Especial Boca Pornô – 30 anos
Comando explícito
Direção: Alfredo Sternheim
Brasil, 1986.
Por Filipe Chamy
Discordando do colega Matheus Trunk, que há poucos meses comentou este filme na Zingu!, preciso afirmar: Comando explícito é uma horrível experiência.
Seguindo a linha do também tosco Orgia familiar — inclusive com algumas repetições de “técnicos”, “atores” e “locações” —, é um filme reacionário e misógino travestido de livre e sensual: a marca de todos os filmes de sexo explícito de baixa categoria.
A hipocrisia da moral de Comando explícito não é necessariamente um problema. Mas percebendo todos os seus inúmeros outros defeitos, pode-se muito bem adicionar mais essa chaga à pele doentia que reveste o filme.
Como era de se esperar, o sexo vendido aqui é o mais próximo ao desejo bestial. Trata-se de copular, possuir, maltratar o corpo. Não concordo com o amigo Trunk quando diz que este filme tem marcas autorais: filmar closes em vulvas, falos, penetrações, felações e ejaculações não é nada particular de alguém se expressando. Pelo contrário, até: limitar-se a filmar relações sexuais não encenadas com atores não profissionais é um flerte inequívoco com certa tendência que impera hoje em boa parte da mídia do sexo industrializado. Ou seja, nem esse duvidoso mérito pode ser imputado ao filme; ele é igual em infâmia e amadorismo a mil outras produções ruins.
Desde o cartaz, que vende animadamente estupros e assaltos como excitantes, o filme encontra em cada segundo de sua metragem um motivo para ser execrado. Atores tão pavorosamente fracos que chegam a ser risíveis seus lamentáveis esforços em falarem os (ridículos) diálogos de seus personagens; trama esquemática que une rascunhos de crítica social vagabunda (assédio sexual no trabalho, por exemplo) à denúncia estupidificada da segurança deficitária dos centros urbanos.
Porque o mote de tudo são bandidos “marca barbante” que resolvem barbarizar uma casa, seus habitantes e empregados, e para isso servem-se das duas coisas por que aparentemente vivem: violência e sexo. Em doses cavalares (são bestiais até literalmente, portanto). Forçam todas as pessoas da casa a serem violadas ou torturadas, sob ameaça de tiros. Fazem o chefe de família ver o estupro da esposa, defloram a jovem filha adolescente, obrigam mulheres a se masturbarem, o cardápio é vasto.
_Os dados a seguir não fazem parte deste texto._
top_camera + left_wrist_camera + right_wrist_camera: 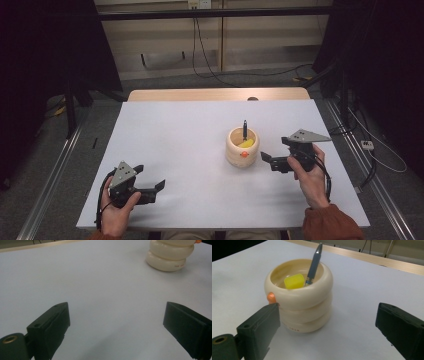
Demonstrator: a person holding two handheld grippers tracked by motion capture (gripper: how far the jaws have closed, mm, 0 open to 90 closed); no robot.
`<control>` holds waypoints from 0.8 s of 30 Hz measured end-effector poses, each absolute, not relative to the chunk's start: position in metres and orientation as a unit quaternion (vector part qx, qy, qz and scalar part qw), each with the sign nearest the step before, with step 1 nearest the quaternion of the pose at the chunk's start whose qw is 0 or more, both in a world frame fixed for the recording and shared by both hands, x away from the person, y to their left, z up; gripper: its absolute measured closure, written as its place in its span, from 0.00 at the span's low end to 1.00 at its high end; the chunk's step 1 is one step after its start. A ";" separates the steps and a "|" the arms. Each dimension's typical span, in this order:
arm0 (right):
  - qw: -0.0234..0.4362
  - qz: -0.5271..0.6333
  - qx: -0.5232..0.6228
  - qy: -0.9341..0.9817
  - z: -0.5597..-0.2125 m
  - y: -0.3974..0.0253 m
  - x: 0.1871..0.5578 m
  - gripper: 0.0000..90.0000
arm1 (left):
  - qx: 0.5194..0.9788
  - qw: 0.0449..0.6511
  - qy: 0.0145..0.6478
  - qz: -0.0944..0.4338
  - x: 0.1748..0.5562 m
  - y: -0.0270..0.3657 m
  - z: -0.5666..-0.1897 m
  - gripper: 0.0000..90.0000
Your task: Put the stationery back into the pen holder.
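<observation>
A cream ribbed holder [242, 148] stands right of the table's middle, also seen as the holder [299, 296] and the holder [170, 254]. A dark pen [245, 130] leans upright in it, the pen [313, 265] beside a yellow block [294, 280]. A small orange knob [271, 297] sits on its side. My right gripper [266, 160] is open just right of the holder, held by a hand, its jaws wide in the right gripper view [327, 327]. My left gripper [158, 189] is open near the front left, empty over bare table [116, 325].
The white table top [190, 135] has a wooden strip along its far edge [215, 94]. Cables run across the floor behind and to the right [370, 150]. Metal rails flank the table on both sides.
</observation>
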State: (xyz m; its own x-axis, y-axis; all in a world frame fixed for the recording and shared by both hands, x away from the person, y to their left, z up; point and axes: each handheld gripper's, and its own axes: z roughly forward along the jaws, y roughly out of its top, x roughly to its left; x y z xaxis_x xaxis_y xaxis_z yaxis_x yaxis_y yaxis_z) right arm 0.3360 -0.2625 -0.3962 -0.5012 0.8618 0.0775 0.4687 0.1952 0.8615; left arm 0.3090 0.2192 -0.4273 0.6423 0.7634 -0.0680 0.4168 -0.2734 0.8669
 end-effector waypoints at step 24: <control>0.241 0.428 0.479 0.727 -0.421 -0.285 0.302 0.08 | 0.773 0.466 0.386 0.192 0.307 0.223 -0.426 0.08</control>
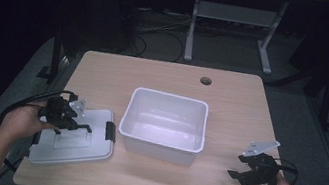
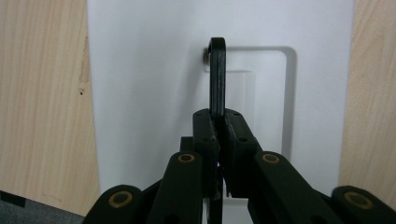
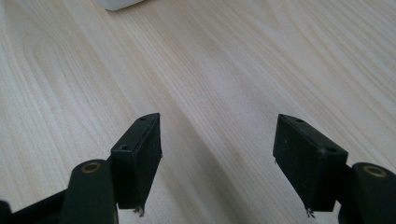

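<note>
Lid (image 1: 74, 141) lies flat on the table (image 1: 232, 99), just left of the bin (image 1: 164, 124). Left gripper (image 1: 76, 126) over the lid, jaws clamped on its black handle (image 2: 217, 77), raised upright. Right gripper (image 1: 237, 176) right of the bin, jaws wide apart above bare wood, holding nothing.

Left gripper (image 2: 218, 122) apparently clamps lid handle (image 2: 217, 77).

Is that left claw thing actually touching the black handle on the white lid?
Touching. In the left gripper view, the left gripper has its jaws shut on the raised black handle of the white lid, no gap showing.
</note>
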The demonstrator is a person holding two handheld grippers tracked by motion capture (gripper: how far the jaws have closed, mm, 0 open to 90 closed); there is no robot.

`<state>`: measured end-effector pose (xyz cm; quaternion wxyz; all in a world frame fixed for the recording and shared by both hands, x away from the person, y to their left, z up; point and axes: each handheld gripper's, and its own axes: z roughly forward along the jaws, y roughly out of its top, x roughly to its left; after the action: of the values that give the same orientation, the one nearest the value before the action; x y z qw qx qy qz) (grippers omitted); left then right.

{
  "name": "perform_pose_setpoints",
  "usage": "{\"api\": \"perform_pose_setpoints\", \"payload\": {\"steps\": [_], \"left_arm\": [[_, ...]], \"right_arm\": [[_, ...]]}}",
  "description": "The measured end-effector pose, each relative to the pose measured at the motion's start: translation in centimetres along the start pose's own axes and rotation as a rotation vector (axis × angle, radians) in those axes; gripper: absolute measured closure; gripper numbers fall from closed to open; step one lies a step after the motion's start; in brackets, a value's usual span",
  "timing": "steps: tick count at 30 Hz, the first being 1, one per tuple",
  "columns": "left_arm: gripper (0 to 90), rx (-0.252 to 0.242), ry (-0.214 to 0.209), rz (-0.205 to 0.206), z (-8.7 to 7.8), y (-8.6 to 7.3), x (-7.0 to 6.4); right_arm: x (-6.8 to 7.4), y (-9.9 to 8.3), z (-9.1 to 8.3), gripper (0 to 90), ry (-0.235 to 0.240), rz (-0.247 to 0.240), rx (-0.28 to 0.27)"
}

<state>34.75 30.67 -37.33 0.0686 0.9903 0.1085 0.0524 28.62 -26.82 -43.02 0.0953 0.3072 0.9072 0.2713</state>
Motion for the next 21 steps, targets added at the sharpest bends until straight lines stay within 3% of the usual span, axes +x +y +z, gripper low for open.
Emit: {"api": "perform_pose_setpoints", "payload": {"steps": [21], "left_arm": [[85.3, 0.013, -0.018, 0.029, -0.57, 0.47, 0.15]], "right_arm": [[0.04, 0.03, 0.21, 31.8, 0.007, -0.007, 0.002]]}}
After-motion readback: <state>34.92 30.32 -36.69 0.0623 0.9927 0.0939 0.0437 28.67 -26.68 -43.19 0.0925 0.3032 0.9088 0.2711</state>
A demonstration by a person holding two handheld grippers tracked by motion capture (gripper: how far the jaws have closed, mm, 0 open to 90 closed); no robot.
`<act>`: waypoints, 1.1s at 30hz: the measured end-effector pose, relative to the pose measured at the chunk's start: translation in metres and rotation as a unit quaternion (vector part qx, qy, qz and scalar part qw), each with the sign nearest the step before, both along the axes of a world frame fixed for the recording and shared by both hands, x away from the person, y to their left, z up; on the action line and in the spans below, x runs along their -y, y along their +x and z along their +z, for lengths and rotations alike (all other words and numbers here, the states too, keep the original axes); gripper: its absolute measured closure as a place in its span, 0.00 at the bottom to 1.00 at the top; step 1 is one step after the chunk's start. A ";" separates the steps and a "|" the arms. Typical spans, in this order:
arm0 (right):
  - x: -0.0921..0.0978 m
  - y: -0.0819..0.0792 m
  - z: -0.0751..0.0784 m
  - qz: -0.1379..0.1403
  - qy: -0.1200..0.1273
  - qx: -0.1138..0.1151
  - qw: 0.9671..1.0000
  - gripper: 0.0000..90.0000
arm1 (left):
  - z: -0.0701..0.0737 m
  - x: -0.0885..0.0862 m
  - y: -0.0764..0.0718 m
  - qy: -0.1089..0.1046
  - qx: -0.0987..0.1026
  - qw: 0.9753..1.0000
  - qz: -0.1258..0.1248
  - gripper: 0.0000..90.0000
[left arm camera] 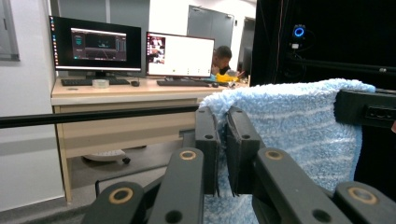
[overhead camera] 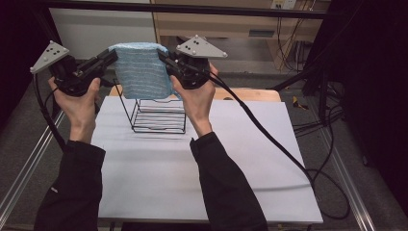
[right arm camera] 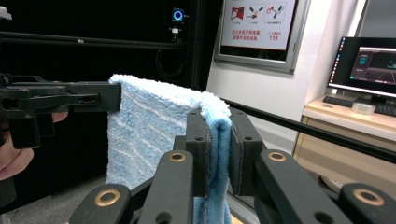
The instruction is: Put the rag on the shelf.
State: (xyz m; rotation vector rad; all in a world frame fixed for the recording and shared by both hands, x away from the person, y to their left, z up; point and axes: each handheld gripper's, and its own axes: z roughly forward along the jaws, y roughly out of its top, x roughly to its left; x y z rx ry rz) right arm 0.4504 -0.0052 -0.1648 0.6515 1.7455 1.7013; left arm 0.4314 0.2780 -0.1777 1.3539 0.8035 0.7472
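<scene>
Grippers, left and right, each pinch a top corner of the blue towel, stretching it flat above the wire rack for draping.

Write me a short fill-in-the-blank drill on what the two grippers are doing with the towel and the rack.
1. The left gripper and the right gripper hold a blue ____ by its top corners.
2. The towel hangs above a black wire ____ on the table.
3. In the right gripper view, that gripper's jaws are ____ on the towel's edge.

Missing words: towel; rack; shut
</scene>
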 end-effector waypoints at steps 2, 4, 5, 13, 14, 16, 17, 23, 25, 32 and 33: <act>-0.002 0.001 0.004 -0.001 -0.001 0.004 1.000 0.90 | 0.003 -0.001 0.001 0.000 0.003 1.000 0.004 0.94; -0.004 0.002 0.008 0.000 -0.003 0.007 1.000 0.90 | 0.006 -0.003 0.002 -0.002 0.006 1.000 0.005 0.94; -0.005 0.003 0.010 0.001 -0.003 0.010 1.000 0.90 | 0.008 -0.004 0.003 -0.006 0.007 1.000 0.004 0.94; -0.011 0.009 0.020 0.003 -0.003 0.020 1.000 0.90 | 0.017 -0.009 0.008 -0.012 0.013 1.000 0.009 0.94; -0.012 0.009 0.021 0.003 -0.002 0.019 1.000 0.90 | 0.018 -0.009 0.009 -0.012 0.014 1.000 0.009 0.94; -0.013 0.011 0.023 0.002 -0.001 0.021 1.000 0.90 | 0.020 -0.009 0.012 -0.014 0.015 1.000 0.011 0.94; -0.013 0.013 0.024 0.001 -0.001 0.021 1.000 0.90 | 0.021 -0.009 0.013 -0.015 0.016 1.000 0.012 0.94; -0.013 0.021 0.032 0.000 0.001 0.025 1.000 0.90 | 0.028 -0.009 0.020 -0.020 0.024 0.999 0.012 0.94; -0.013 0.023 0.035 0.000 0.000 0.029 1.000 0.90 | 0.031 -0.009 0.023 -0.025 0.024 0.999 0.012 0.94; -0.016 0.035 0.040 0.001 0.004 0.030 1.000 0.90 | 0.037 -0.010 0.034 -0.023 0.025 0.999 0.024 0.94; -0.017 0.037 0.041 0.001 0.004 0.031 1.000 0.90 | 0.038 -0.009 0.035 -0.024 0.025 0.999 0.025 0.94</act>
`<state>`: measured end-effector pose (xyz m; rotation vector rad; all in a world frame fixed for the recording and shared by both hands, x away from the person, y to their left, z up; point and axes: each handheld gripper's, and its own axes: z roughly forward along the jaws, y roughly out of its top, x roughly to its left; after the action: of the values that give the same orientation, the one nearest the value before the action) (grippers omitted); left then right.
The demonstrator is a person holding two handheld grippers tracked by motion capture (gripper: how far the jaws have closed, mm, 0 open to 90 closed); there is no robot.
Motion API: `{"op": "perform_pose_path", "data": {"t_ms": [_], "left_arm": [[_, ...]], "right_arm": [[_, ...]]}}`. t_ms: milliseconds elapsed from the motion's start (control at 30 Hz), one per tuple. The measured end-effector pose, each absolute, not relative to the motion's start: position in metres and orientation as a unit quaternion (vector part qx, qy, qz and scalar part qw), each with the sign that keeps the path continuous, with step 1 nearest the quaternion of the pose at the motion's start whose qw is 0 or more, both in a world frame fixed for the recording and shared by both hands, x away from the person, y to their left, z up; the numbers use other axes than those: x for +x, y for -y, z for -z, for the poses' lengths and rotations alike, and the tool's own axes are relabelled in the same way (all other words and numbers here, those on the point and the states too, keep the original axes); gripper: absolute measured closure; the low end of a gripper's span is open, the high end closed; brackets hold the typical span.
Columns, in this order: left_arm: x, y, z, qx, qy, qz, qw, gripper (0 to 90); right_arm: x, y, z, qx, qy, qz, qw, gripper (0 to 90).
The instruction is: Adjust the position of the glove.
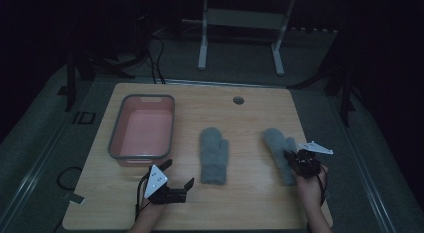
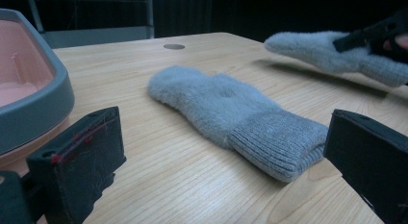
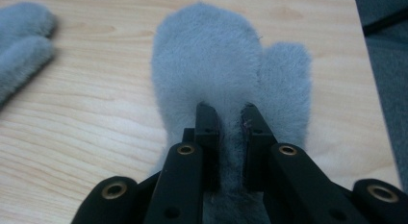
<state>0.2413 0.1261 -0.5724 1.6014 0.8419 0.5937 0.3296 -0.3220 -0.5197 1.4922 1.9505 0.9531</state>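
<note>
On table (image 1: 250, 203), R gripper (image 1: 292, 157) pinches R mitten (image 1: 280, 143), lifted a bit; L gripper (image 1: 177, 175) wide open nr other mitten (image 1: 214, 153), by bin (image 1: 114, 138).

My right gripper (image 3: 230, 119) is black with brass-coloured rivets, against a plain fuzzy grey wool mitten (image 3: 226, 65). Its twin grey mitten with the ribbed cuff (image 2: 231, 113) matches. The rectangular plastic tub (image 1: 142, 128) is pink inside, grey-rimmed. The wooden table (image 1: 250, 113) is pale with fine grain lines.

No readable text, labels or numbers anywhere.
</note>
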Motion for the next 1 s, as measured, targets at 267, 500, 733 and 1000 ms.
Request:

Infelizmente, o cozinheiro (Sternheim) não tem o dom de fazer o prato apetitoso, e o que resta ao espectador são cenas maçantes, mal filmadas, com a sempre patética insistência em colocar música erudita como trilha para as cenas, reiterando o descompasso entre a intenção e o resultado — isso torna o filme mais formulaico e sem graça ainda.
Com o pretexto de “celebrar a diversidade”, vemos um festival de abominações de toda sorte: se os homossexuais não devem ser menosprezados, por que não colocar um estereótipo bem grosseiro de um rapaz gay louco para ser seviciado pela gangue de estupradores? Se as mulheres merecem também receber o orgasmo, por que não colocá-las seguindo à risca a máxima que diz que “se o estupro é inevitável, relaxe e goze”? Se ninguém pensa em se rebelar contra os vilões do filme, que passam mais tempo copulando que ameaçando, por que não simplesmente deixar todo mundo com um boçal marasmo que supostamente significa medo, mas que em realidade significa apenas um mau desenvolvimento da história, do filme e dos personagens?
É difícil reunir nisso tudo a força para resistir, como os “heróis” apresentados (que ao final sagrar-se-ão vencedores em uma apoteose paródica); mas seria preciso ser realmente um herói para fingir ter prazer com algo tão infeliz quanto este filme.